Secondo Leon Festinger, psicologo sociale che formulò questa teoria negli anni ‘50, quando un individuo si trova a gestire comportamenti o pensieri tra loro contrapposti o incompatibili, permane in uno stato di disagio psicologico e incapacità di giudizio definito dissonanza cognitiva. Per uscire da questo stato di indecisione e ripristinare l’autostima e la fiducia nelle proprie convinzioni, gli individui tendono ad operare in due possibili modi:

  • produrre un cambiamento nel contesto;
  • produrre un cambiamento nel proprio comportamento o nel proprio sistema cognitivo.

Nel primo caso, ad esempio, si può essere indotti a pubblicare e fomentare la diffusione di fake news per creare il background più utile ai propri scopi.

Nel secondo caso, invece, ci si può lasciar abbindolare dalle conclusioni semplicistiche veicolate dalle fake news, piuttosto che mettere in discussione le proprie capacità di pensiero logico ed il proprio sistema di visione del mondo.

In altre parole, prima di rivalutare criticamente il proprio pensiero, l’uomo, con più o meno consapevolezza, è portato a ricercare ed avvalorare le informazioni che già convalidano le sue tesi, pur se eventualmente non corrette, contraddicendo tutto ciò che non collima con le sue idee.

Tutto questo avviene poi a maggior ragione se tali notizie sono sensazionalistiche, se possono screditare possibili competitors o, ancora, se possono far vincere like nel meraviglioso mondo dei social.

Infine, ultimo, ma non per importanza, è il concetto di frequenza alla base di un bias cognitivo da non sottovalutare.

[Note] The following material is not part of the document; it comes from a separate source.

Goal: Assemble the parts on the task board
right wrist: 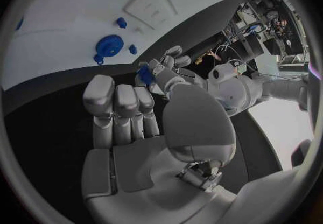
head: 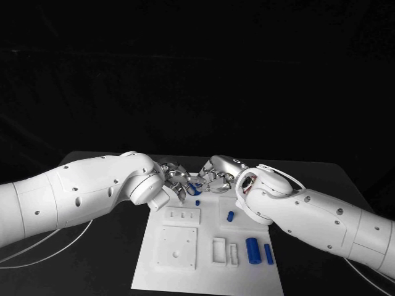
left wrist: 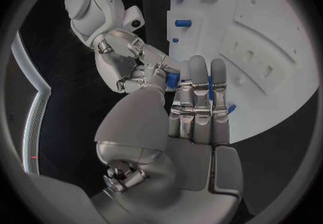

Secondo un principio non scritto della comunicazione, la ripetizione per circa 10 volte di un’informazione, soprattutto se proveniente da fonti diverse, la rende, quasi automaticamente, assimilabile a verità.

Questa è un’altra modalità del meschino insinuarsi di notizie decisamente poco attendibili, nella nostra testa.

Per tali motivi, consci delle debolezze intrinseche ed estrinseche cui siamo sottoposti, è assolutamente opportuno imparare a districarsi nei tendenziosi tra mass-mediologi infingardi, presunte competenze giornalistiche, ipocriti cantastorie e sedicenti politicanti.

Perché un futuro migliore, scevro di subdole idiozie, dipende da tutti noi.

Perché, senza crogiolarsi nell’onnipotenza dell’essere tutti tuttologi in un mondo digitale, l’arduo compito di dare un’informazione seria va lasciato alla responsabilità delle fonti competenti.